I also added a substantial amount of new material. Here are some of the more notable changes.

• A new chapter Workflow discusses how to organize and automate the many tasks involved in writing. With the increased role of computers in writing and the volume of digital material we produce it is important that we make efficient use of text editors, markup languages, tools for manipulating plain text, spellcheckers, version control, and much more.
• The chapter on $\LaTeX$ has been greatly expanded, reflecting both the many new and useful packages and my improved knowledge of typesetting.
• I used the enumitem $\LaTeX$ package to format all numbered and bulleted lists. This results in more concise lists that make better use of the page, as explained in this blog post.
• I wrote a new chapter on indexing at the same time as I was reading the literature on indexing and making an improved index for the book. Indexing is an interesting task, but most of us do it only occasionally so it is hard to become proficient. This is my best index yet, and the indexing chapter explains pretty much everything I’ve learned abut the topic.
• Since the second edition I have changed my mind about how to typeset tables. I am now a convert to minimizing the use of rules and to using the booktabs $\LaTeX$ package, as explained in this blog post.
• The chapter Writing a Talk now illustrates the use of the Beamer $\LaTeX$ package.
• The book uses color for syntax highlighted $\LaTeX$ listings and examples of slides.
• Sidebars in gray boxes give brief diversions on topics related to the text, including several on “Publication Peculiarities”.
• An expanded chapter English Usage includes new sections on Zombie Nouns; Double Negatives; Serial, or Oxford, Comma; and Split Infinitives.
• There are new chapters on Writing a Blog Post; Refereeing and Reviewing; Writing a Book; and, as discussed above, Preparing an Index and Workflow.
• The bibliography now uses the backref $\LaTeX$ package to point back to the pages on which entries are cited, hence I removed the author index.
• As well as updating the bibliography I have added DOIs and URL links, which can be found in the online version of the bibliography in bbl and PDF form, which is available from the book’s website.

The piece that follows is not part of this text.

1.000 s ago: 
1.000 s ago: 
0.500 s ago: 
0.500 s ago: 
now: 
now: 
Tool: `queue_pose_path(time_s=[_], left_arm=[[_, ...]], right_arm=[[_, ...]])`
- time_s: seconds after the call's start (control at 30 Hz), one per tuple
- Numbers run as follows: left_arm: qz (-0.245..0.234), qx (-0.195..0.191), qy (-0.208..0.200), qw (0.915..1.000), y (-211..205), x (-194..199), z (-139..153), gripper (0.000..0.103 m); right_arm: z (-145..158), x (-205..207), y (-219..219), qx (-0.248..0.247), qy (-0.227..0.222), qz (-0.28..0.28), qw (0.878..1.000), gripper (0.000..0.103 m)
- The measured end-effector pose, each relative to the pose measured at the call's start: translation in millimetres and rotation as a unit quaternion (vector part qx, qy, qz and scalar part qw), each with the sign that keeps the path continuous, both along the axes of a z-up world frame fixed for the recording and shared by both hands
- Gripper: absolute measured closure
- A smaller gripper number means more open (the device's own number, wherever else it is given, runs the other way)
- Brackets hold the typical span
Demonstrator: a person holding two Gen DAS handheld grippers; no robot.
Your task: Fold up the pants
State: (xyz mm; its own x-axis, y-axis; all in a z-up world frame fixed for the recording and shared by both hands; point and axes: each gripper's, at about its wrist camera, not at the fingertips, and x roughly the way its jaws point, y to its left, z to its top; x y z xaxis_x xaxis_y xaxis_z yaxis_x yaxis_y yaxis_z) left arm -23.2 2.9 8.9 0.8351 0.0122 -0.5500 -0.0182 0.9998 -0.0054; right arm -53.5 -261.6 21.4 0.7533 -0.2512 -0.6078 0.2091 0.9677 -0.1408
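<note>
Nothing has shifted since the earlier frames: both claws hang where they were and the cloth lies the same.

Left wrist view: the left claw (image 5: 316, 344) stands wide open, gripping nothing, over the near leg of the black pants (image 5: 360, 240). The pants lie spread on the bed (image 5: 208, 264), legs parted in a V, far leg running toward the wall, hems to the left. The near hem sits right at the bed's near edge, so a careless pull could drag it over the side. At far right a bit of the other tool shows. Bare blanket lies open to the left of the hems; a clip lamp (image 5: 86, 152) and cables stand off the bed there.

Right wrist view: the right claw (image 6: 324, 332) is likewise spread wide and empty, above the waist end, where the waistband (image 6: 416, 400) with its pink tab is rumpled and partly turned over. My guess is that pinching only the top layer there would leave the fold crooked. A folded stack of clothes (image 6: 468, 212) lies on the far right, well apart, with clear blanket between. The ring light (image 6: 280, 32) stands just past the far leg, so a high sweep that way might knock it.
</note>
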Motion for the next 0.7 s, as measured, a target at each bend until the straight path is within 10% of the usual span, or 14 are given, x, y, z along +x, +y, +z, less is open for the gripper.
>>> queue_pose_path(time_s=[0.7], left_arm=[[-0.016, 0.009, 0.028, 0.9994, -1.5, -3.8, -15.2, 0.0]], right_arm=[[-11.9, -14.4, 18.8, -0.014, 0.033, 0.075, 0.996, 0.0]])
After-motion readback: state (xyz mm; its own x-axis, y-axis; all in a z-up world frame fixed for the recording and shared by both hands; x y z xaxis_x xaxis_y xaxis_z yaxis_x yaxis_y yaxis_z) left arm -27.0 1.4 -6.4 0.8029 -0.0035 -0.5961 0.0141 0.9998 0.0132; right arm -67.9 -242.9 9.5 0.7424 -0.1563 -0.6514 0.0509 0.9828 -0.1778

At 353 pages, and allowing for the appendices removed and the more efficient formatting, the third edition is over 30 percent longer than the second edition.

As always, working with the SIAM staff on the book was a pleasure. A special thanks goes to Sam Clark of T&T Productions, who copy edited the book. Sam, with whom I have worked on two previous book projects, not only edited for SIAM style but found a large number of improvements to the text and showed me some things I did not know about $\LaTeX$.

SIAM News has published an interview with me about the book and mathematical writing and publishing.